» Aim of the exercise:
An exact copy of the data is required; the images should not appear in it.

*** Opening of Exercise data ***

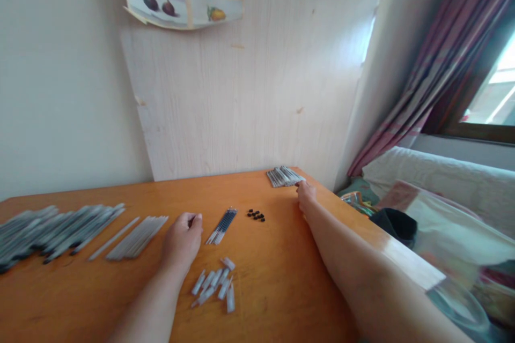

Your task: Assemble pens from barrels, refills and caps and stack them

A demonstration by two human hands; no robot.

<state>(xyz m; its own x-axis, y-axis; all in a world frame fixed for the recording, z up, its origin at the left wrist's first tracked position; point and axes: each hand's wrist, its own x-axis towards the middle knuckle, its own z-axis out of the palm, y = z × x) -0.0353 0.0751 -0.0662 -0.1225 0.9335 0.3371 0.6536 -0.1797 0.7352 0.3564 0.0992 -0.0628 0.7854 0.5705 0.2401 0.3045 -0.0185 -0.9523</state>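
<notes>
Seemingly mid pick-or-place, with a fine pinch called for next, the right hand, grip unclear, is at the slim pens by the table's far edge; the left hand curls, contents hidden.

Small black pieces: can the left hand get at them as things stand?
Probably yes: only low, flat-lying thin sticks separate the left hand from the small black pieces, leaving space above.

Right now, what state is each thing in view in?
Far sticks: lying piled.
Right hand: at their edge, grip unclear.
Left hand: fingers curled, contents unclear.
Dark refills: side by side.
Black bits: loosely clustered.
Clear pieces: scattered.
Clear tubes: in a row, one apart.
Left sticks: heaped, some black-ended.
Poster: lower edge curling.
Curtain: drawn aside.
</notes>
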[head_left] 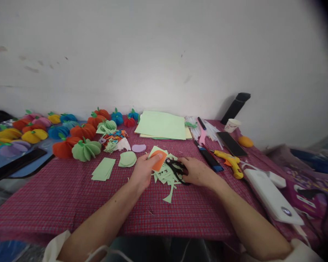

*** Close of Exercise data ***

» Task result:
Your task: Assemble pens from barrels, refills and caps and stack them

A demonstration by two human hands; no robot.

<state>(xyz m; its own x-axis, y-axis; all in a world frame fixed for the recording, z up, its origin at the left wrist's first tracked position; point and axes: each hand's wrist, its own x-axis towards the middle knuckle, its own z-axis out of the palm, y = z × x) -0.0353 0.0751 -0.0662 -0.1225 0.9335 0.3371 0.6536 -0.1797 0.7352 0.3564 0.0992 -0.0628 0.7854 0.5705 0.2401 0.3045 -0.0185 -0.9523</state>
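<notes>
Seemingly mid pick-or-place, with a fine pinch called for next, the right hand, grip unclear, is at the slim pens by the table's far edge; the left hand curls, contents hidden.

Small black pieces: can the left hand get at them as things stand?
Probably yes: only low, flat-lying thin sticks separate the left hand from the small black pieces, leaving space above.

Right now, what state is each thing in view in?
Far sticks: lying piled.
Right hand: at their edge, grip unclear.
Left hand: fingers curled, contents unclear.
Dark refills: side by side.
Black bits: loosely clustered.
Clear pieces: scattered.
Clear tubes: in a row, one apart.
Left sticks: heaped, some black-ended.
Poster: lower edge curling.
Curtain: drawn aside.
</notes>
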[head_left] 

Nothing else remains for this exercise.